**Task details:**
In the material below, find the line containing "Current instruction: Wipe" and the line containing "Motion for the", then reproduce exactly both of them and every line between, and nothing else.

◇ ◇ ◇

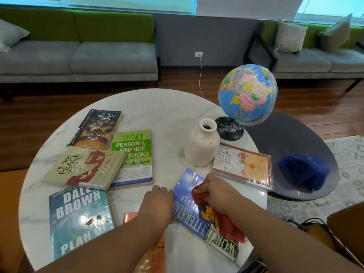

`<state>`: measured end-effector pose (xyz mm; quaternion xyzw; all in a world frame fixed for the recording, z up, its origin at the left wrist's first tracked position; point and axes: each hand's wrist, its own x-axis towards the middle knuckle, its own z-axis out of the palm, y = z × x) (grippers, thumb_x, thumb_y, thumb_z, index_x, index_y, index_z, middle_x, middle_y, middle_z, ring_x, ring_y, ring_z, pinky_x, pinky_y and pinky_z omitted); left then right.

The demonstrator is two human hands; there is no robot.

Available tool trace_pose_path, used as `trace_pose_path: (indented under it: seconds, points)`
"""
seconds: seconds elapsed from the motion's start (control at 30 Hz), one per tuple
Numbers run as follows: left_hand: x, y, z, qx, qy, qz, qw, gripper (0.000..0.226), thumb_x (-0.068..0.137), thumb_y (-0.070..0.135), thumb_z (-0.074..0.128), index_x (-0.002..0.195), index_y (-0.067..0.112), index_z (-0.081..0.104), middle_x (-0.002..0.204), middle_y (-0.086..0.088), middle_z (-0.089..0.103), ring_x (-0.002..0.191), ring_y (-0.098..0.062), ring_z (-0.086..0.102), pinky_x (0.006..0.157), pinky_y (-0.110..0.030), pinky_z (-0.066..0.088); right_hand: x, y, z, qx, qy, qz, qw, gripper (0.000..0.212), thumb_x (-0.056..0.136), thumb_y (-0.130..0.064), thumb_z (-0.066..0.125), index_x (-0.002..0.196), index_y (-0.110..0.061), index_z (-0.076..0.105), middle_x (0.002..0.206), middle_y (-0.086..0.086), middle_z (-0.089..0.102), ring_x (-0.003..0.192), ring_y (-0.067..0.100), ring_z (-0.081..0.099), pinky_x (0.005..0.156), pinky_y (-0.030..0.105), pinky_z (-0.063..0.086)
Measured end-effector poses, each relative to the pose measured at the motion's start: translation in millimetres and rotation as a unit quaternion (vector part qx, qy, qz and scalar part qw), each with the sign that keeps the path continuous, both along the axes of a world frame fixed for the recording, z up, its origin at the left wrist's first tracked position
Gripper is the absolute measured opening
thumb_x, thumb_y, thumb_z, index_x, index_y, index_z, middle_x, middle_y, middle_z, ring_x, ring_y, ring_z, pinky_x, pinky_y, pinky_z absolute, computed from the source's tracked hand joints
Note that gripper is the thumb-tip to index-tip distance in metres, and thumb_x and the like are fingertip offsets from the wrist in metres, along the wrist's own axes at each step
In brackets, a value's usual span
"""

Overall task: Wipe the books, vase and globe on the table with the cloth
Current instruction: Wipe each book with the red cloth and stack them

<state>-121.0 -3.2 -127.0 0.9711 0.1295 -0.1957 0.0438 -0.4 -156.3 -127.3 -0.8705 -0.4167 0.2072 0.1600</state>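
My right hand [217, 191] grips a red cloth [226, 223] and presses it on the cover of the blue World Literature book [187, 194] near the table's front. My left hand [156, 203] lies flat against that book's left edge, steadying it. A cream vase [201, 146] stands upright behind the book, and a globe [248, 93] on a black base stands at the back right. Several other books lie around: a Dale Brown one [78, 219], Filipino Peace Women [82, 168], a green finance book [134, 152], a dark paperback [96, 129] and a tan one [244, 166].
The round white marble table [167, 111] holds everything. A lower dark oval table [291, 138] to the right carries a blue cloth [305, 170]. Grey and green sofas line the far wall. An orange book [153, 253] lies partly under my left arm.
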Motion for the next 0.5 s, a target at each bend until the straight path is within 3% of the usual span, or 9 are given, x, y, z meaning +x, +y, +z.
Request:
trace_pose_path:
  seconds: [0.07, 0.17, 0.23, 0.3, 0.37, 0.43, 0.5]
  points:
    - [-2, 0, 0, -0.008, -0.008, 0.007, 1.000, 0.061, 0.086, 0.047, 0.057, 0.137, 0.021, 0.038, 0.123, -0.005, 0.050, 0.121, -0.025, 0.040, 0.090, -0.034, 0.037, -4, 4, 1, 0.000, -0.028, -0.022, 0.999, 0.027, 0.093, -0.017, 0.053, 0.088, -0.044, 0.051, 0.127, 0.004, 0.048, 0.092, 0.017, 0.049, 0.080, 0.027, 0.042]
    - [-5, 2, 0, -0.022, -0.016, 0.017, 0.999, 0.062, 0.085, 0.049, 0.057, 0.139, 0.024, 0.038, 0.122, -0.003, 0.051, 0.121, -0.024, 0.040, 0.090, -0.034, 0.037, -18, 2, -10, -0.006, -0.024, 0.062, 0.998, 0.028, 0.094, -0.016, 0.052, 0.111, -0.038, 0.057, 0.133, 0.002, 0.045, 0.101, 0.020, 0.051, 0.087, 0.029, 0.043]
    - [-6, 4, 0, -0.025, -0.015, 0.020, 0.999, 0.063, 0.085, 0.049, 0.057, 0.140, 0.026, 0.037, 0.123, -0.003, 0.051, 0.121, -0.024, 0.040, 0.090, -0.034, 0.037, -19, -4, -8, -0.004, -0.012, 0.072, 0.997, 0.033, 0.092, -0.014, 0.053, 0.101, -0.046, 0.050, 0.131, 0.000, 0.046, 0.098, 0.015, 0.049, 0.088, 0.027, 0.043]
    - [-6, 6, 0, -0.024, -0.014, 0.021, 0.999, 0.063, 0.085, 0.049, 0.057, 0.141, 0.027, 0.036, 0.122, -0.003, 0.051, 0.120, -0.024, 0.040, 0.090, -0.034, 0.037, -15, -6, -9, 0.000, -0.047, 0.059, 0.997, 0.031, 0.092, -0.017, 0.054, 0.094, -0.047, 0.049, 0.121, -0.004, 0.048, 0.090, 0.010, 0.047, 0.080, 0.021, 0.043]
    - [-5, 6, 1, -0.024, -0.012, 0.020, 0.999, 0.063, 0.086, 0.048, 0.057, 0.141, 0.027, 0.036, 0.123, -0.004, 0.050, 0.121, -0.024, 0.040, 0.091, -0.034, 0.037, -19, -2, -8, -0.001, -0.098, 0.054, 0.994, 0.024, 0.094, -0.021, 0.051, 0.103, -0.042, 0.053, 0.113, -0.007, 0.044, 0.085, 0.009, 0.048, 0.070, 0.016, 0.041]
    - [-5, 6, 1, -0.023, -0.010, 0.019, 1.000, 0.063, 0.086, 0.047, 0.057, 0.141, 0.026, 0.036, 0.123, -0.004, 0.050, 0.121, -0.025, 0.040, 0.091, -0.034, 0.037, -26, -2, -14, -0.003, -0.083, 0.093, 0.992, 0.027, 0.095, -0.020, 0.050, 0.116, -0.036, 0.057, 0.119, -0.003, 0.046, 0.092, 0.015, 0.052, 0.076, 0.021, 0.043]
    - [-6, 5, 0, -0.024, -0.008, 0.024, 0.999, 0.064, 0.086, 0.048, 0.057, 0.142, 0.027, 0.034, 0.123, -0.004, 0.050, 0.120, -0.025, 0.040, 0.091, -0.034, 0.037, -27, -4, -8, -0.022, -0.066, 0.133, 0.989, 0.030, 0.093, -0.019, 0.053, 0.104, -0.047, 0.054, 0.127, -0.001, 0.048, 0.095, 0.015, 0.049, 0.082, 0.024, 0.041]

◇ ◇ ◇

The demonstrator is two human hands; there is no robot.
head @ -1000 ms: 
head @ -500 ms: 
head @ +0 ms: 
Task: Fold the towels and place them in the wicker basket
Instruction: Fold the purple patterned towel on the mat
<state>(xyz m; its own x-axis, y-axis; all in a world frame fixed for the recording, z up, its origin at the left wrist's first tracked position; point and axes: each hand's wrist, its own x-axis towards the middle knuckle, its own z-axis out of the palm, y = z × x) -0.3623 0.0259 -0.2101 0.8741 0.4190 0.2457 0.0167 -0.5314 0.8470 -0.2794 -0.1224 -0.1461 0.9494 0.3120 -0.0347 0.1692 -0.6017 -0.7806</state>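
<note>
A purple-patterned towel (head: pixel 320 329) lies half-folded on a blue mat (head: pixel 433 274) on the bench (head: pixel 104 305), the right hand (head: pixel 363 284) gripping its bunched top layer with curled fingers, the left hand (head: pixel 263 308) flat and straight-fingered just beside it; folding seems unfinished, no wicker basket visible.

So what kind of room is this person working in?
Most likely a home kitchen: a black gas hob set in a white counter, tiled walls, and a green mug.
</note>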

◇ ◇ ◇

**Result of this task:**
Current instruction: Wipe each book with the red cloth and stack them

<state>-121.0 -3.2 -127.0 0.9711 0.1295 -0.1957 0.0438 -0.4 -156.3 -127.3 -0.8705 -0.4167 0.2072 0.1600</state>
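My right hand [217, 191] grips a red cloth [226, 223] and presses it on the cover of the blue World Literature book [187, 194] near the table's front. My left hand [156, 203] lies flat against that book's left edge, steadying it. A cream vase [201, 146] stands upright behind the book, and a globe [248, 93] on a black base stands at the back right. Several other books lie around: a Dale Brown one [78, 219], Filipino Peace Women [82, 168], a green finance book [134, 152], a dark paperback [96, 129] and a tan one [244, 166].
The round white marble table [167, 111] holds everything. A lower dark oval table [291, 138] to the right carries a blue cloth [305, 170]. Grey and green sofas line the far wall. An orange book [153, 253] lies partly under my left arm.
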Motion for the next 0.5 s, a target at each bend until the straight path is within 3% of the usual span, or 9 are given, x, y, z meaning +x, +y, +z.

Work on this exercise is finished.